• _What the task asks_:
Give again, word for word, every line in the entries below from the line with "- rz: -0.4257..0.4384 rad" up to and including the line with "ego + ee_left", and no other line.

• _Provided data_:
'''

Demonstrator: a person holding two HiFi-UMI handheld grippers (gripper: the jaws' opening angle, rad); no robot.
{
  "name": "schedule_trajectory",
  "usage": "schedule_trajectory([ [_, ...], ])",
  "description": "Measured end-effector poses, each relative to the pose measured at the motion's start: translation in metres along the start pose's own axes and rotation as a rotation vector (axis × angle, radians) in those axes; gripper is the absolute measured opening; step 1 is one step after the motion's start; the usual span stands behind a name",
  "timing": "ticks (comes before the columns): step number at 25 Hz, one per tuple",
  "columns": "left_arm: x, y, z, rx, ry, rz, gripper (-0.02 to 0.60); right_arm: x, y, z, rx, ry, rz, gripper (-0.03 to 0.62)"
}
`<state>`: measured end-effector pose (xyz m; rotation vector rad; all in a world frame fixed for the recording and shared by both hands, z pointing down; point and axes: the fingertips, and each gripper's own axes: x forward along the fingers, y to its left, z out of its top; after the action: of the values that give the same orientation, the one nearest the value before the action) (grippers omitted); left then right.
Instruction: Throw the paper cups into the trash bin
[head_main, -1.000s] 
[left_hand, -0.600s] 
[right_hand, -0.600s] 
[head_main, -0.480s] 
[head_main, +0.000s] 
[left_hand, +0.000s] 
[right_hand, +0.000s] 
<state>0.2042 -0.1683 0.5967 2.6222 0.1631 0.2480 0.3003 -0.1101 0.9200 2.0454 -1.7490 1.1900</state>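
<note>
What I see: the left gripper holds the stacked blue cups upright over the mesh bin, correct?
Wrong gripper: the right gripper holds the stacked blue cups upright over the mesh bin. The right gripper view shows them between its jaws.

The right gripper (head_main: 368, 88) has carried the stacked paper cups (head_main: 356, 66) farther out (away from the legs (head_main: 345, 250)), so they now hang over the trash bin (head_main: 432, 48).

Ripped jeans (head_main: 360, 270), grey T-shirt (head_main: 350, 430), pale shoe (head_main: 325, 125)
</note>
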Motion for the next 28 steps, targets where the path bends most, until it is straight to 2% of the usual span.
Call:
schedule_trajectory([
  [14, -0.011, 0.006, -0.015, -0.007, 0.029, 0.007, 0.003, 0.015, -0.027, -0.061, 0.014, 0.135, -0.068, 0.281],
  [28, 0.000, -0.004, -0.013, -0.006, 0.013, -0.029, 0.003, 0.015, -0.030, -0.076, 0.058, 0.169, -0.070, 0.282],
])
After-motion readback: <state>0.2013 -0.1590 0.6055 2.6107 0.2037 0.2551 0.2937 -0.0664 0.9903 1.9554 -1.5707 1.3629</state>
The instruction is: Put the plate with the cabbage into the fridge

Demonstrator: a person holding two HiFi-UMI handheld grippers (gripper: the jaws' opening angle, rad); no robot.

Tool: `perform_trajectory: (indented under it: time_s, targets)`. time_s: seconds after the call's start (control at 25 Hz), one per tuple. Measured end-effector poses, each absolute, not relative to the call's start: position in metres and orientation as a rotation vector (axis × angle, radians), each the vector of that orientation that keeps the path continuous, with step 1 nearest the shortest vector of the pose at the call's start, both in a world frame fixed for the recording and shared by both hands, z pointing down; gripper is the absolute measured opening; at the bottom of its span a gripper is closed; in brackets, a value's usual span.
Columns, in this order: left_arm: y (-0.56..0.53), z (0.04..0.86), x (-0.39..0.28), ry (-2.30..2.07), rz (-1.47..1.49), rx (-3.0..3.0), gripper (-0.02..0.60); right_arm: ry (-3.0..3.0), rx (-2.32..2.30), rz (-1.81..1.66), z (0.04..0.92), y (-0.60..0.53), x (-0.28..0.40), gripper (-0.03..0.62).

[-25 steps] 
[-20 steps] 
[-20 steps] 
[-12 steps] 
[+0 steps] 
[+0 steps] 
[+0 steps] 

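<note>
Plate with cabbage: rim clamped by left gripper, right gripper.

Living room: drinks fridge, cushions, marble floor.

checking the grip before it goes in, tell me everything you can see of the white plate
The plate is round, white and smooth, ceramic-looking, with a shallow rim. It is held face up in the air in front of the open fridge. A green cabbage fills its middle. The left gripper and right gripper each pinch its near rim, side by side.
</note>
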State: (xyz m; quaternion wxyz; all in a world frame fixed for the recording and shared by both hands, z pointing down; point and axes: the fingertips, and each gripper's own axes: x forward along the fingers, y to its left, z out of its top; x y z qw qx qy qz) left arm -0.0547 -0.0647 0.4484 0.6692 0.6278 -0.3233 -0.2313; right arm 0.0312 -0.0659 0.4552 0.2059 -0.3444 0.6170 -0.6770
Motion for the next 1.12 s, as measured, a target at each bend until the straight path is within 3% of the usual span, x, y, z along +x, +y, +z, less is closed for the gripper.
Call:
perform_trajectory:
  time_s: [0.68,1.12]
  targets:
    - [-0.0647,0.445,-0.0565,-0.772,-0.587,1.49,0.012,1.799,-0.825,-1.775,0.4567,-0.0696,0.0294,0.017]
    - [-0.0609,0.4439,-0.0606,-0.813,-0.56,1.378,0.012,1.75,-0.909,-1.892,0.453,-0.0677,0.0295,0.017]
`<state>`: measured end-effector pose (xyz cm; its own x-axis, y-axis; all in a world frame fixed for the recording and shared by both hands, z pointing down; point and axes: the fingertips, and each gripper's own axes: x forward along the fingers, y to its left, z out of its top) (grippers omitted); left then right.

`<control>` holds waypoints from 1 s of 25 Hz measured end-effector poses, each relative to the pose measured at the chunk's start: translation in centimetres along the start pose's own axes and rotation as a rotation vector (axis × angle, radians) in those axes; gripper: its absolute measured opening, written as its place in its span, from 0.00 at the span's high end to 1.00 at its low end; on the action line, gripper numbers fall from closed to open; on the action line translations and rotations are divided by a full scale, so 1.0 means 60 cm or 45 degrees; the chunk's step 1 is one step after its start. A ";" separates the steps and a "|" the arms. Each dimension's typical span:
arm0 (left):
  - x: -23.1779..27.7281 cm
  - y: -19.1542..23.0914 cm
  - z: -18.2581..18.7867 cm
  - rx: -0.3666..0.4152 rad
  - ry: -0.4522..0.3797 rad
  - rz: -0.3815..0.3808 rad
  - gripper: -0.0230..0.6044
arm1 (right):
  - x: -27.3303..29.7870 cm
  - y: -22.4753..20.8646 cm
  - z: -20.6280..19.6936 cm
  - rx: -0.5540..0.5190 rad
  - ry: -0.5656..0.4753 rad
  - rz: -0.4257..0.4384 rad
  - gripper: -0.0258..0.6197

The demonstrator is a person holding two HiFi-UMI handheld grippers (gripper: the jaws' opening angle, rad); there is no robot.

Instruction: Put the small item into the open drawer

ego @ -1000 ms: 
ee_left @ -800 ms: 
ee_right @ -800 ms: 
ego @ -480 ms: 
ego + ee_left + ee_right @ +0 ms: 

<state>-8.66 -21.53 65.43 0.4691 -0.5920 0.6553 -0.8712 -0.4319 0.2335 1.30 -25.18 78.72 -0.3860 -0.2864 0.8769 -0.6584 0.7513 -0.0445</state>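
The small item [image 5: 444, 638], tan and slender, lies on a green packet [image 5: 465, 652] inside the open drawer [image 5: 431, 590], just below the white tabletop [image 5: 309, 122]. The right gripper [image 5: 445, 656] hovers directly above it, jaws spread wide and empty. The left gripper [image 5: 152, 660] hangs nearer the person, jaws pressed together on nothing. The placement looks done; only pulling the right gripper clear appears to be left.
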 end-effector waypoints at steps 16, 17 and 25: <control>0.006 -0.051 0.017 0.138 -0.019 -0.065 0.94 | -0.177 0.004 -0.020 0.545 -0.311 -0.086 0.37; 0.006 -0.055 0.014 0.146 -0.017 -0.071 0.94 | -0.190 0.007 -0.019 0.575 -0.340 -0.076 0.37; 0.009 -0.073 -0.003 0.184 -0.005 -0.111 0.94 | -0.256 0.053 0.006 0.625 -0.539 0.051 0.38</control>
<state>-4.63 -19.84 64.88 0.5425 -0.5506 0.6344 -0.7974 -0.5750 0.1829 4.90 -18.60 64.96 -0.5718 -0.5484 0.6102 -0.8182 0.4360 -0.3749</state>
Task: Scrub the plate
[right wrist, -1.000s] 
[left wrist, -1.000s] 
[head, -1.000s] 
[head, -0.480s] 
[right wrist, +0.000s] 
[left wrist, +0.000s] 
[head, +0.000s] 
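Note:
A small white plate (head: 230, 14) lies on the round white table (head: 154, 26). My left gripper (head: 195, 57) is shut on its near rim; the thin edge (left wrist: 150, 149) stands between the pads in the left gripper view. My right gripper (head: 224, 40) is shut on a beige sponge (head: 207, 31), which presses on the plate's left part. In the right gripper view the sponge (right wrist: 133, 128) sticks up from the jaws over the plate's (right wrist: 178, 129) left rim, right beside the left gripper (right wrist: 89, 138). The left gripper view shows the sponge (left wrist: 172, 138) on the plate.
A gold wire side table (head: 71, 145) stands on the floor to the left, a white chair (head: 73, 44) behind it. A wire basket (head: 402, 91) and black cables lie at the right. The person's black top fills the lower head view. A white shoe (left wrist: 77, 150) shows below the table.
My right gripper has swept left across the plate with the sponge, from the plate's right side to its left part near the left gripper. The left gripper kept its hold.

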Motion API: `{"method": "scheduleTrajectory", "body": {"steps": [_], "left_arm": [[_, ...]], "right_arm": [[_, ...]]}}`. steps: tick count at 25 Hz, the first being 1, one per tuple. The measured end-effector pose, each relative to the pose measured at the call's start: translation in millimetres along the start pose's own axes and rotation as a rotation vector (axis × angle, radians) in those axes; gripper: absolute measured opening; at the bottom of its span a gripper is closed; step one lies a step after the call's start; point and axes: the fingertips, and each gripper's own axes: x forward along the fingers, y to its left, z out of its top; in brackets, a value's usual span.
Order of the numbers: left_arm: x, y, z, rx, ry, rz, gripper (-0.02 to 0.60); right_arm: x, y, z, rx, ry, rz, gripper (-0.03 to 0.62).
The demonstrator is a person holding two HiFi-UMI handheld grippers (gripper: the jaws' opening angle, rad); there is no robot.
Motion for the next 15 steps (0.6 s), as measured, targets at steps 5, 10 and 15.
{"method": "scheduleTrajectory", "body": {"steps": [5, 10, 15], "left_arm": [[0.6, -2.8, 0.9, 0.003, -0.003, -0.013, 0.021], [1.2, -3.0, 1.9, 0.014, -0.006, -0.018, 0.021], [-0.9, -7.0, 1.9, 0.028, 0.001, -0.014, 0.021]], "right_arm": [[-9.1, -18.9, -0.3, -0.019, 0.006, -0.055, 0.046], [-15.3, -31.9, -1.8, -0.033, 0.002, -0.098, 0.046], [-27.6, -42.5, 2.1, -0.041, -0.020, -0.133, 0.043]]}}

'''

• _Task solution_:
  - rz: -0.4257..0.4384 rad
  - gripper: -0.0258..0.6197

The demonstrator is a person holding two HiFi-UMI handheld grippers (gripper: the jaws' opening angle, rad); there is no robot.

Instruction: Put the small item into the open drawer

ego @ -1000 ms: 
ee_left @ -800 ms: 
ee_right @ -800 ms: 
ego @ -480 ms: 
ego + ee_left + ee_right @ +0 ms: 

The full output has already been given.